Segment Start: Extracted data
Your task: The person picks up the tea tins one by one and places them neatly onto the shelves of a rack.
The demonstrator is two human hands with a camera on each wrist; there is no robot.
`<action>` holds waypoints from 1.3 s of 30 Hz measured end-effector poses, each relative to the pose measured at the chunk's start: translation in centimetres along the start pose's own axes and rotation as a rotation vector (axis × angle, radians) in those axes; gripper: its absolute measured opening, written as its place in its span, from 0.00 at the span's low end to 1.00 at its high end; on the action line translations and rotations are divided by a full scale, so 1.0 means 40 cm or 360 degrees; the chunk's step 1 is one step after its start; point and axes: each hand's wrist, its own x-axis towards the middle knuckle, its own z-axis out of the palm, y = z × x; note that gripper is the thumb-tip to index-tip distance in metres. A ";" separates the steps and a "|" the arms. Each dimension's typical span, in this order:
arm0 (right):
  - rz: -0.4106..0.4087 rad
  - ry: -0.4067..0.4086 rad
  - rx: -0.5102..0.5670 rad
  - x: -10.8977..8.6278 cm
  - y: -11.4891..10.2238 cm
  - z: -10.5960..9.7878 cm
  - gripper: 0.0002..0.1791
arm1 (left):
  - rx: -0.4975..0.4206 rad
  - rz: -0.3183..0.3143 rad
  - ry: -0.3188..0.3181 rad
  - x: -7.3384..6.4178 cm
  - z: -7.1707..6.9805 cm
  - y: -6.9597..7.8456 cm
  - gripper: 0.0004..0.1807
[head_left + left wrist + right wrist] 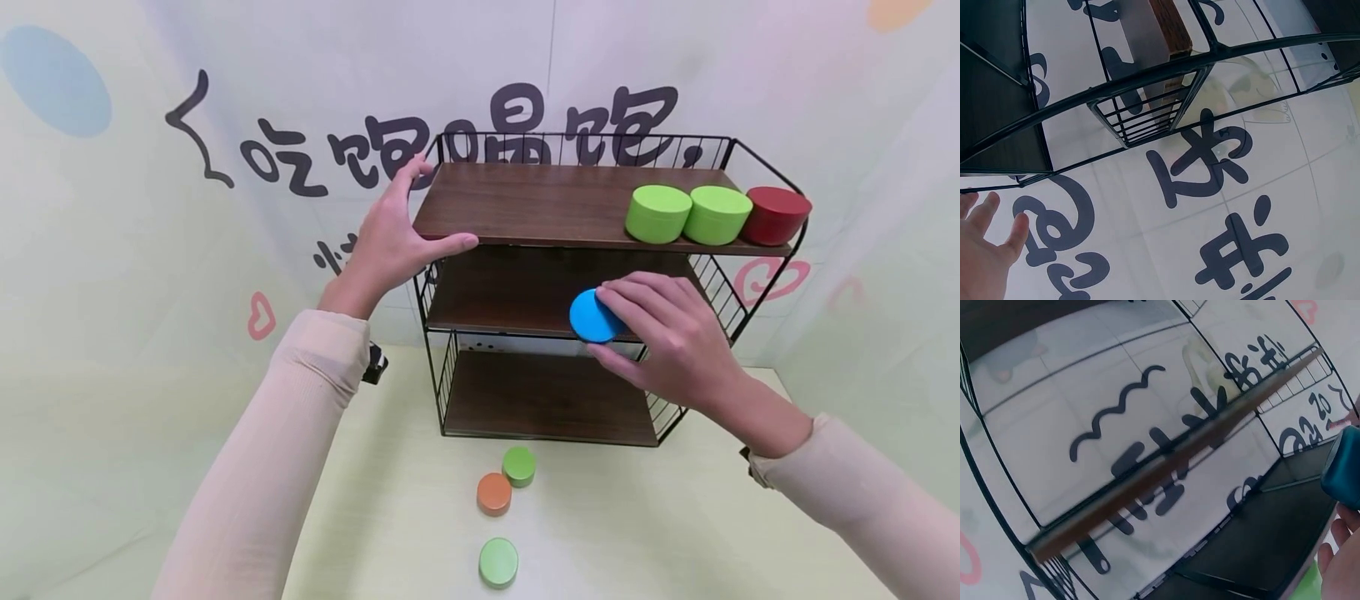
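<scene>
We find a blue round tin [589,317] before the brown wooden middle shelf [510,292], right hand [671,337] pinching it; left hand [390,233] spread, contact unclear.

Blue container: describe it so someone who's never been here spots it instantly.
Find the three-tier shelf rack. In front of its middle shelf, toward the right, is the person's right hand. Its fingers hold the round blue container, the only blue one in view and the only one in a hand.
</scene>
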 end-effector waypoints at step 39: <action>0.0294 0.0036 -0.0205 0.176 0.089 -0.031 0.34 | 0.0001 0.0010 0.0000 -0.001 0.000 -0.001 0.62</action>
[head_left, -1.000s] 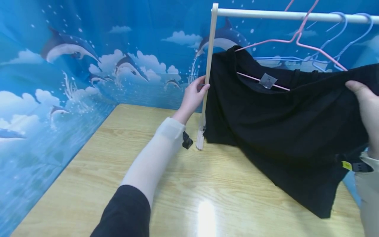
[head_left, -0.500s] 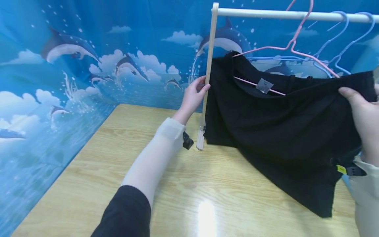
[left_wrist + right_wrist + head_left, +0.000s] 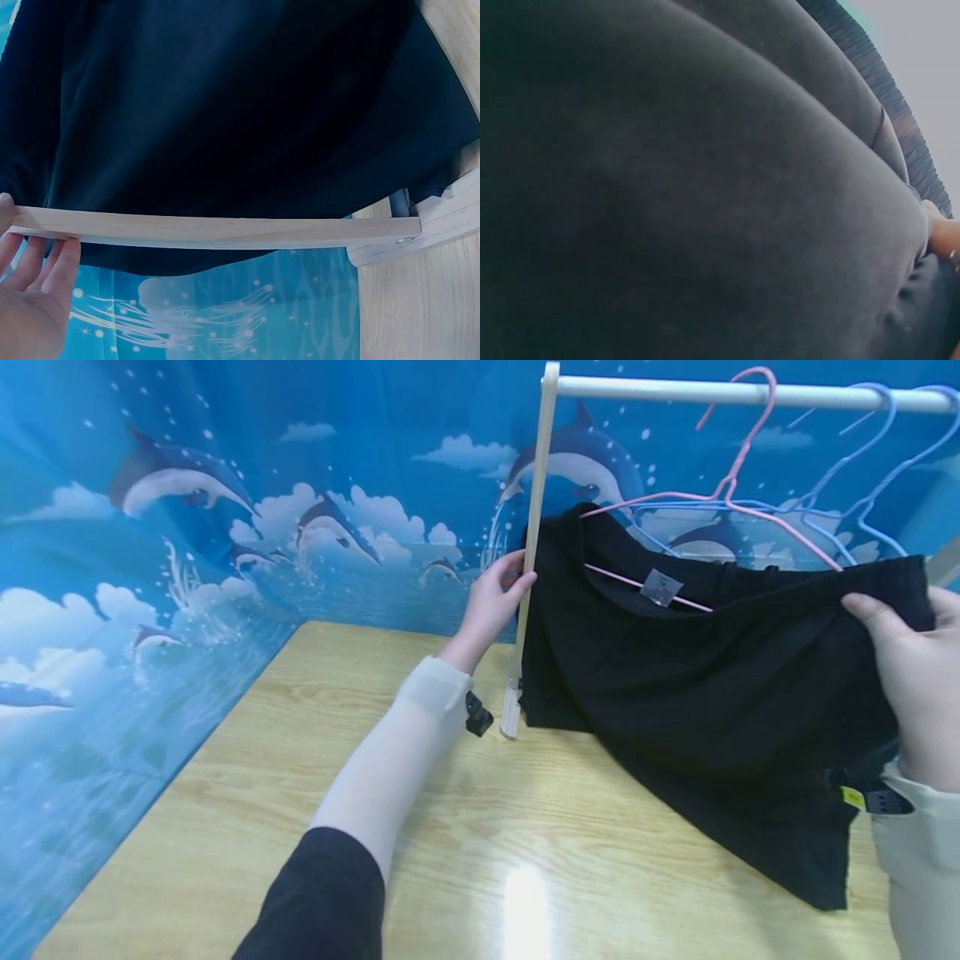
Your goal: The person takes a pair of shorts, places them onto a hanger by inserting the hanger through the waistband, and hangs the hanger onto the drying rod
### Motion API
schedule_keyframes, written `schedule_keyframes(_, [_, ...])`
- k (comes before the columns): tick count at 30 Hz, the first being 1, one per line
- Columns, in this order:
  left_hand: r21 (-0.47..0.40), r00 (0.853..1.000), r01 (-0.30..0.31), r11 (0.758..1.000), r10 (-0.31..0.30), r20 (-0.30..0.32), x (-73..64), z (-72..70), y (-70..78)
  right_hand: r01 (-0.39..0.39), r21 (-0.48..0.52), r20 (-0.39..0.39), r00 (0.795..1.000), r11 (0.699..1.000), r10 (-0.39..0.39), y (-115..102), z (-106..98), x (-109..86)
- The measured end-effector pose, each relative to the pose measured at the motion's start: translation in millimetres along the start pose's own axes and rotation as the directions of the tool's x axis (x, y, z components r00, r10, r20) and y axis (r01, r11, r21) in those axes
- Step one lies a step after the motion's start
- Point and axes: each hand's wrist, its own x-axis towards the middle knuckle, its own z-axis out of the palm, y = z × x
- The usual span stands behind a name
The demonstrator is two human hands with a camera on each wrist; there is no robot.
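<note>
A black skirt (image 3: 720,685) hangs on a pink hanger (image 3: 731,485), whose hook goes over the white rod. The hanger's left shoulder end sits inside the waistband; its right arm dips behind the front waistband. My right hand (image 3: 911,660) pinches the waistband near its right end, thumb in front. In the right wrist view, dark cloth (image 3: 727,172) fills most of the picture and just a bit of finger shows. My left hand (image 3: 491,602) grips the rack's wooden post (image 3: 538,477), thumb on one side and fingers (image 3: 64,270) on the other.
Two blue hangers (image 3: 832,468) hang farther right on the white rod (image 3: 660,390). The rack's foot (image 3: 510,714) stands on a wood-grain table (image 3: 360,727). A blue curtain (image 3: 360,485) with dolphins forms the backdrop. A grey label (image 3: 662,587) shows inside the skirt's waistband.
My right hand has moved left and down with the waistband. The pink hanger has shifted left and lower, so its hook now shows over the rod. My left hand stays on the post.
</note>
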Motion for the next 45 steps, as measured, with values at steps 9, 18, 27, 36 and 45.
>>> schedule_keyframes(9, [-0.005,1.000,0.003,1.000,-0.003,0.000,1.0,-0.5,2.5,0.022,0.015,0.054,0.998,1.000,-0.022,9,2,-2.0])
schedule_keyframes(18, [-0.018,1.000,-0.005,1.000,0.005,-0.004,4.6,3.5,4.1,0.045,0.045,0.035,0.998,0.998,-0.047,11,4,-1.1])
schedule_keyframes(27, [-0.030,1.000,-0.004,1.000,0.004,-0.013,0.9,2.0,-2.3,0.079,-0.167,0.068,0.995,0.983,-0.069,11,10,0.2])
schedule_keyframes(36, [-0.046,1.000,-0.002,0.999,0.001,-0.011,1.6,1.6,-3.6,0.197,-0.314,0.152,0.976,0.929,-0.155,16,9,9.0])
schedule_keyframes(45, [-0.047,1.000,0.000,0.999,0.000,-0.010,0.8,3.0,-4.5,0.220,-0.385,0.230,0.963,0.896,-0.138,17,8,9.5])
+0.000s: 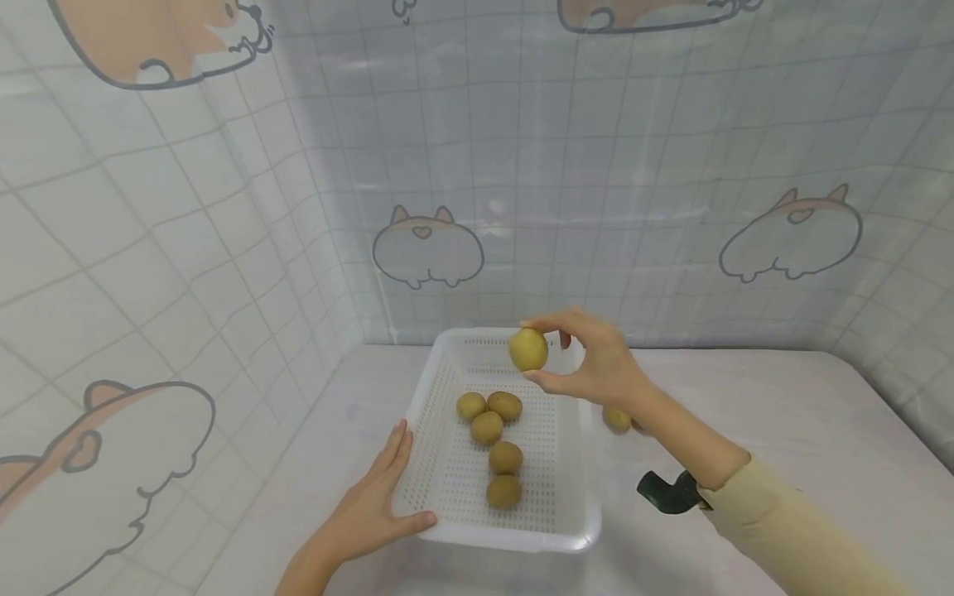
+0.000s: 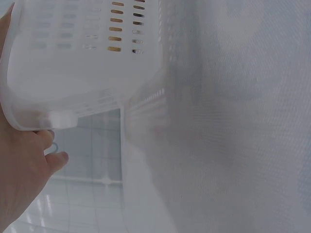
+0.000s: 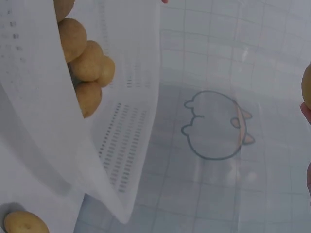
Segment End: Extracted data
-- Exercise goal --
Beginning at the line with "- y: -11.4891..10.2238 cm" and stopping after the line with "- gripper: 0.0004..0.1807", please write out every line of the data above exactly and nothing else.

-- Answer space --
  - y: -11.4891..10.2238 cm
  - z: -10.5960..9.7878 cm
  - gripper: 0.0002..0.1791
arm1 (left):
  - rx: -0.4975..0.4206 rad
  - rz: -0.3183..0.3143 rad
  - ry: -0.3188..0.3181 rad
  - x: -7.3384..6.4178 cm
  - z: -7.1707..6.9805 cm
  - y: -6.9597..7.8456 cm
  - gripper: 0.0004..0.1807

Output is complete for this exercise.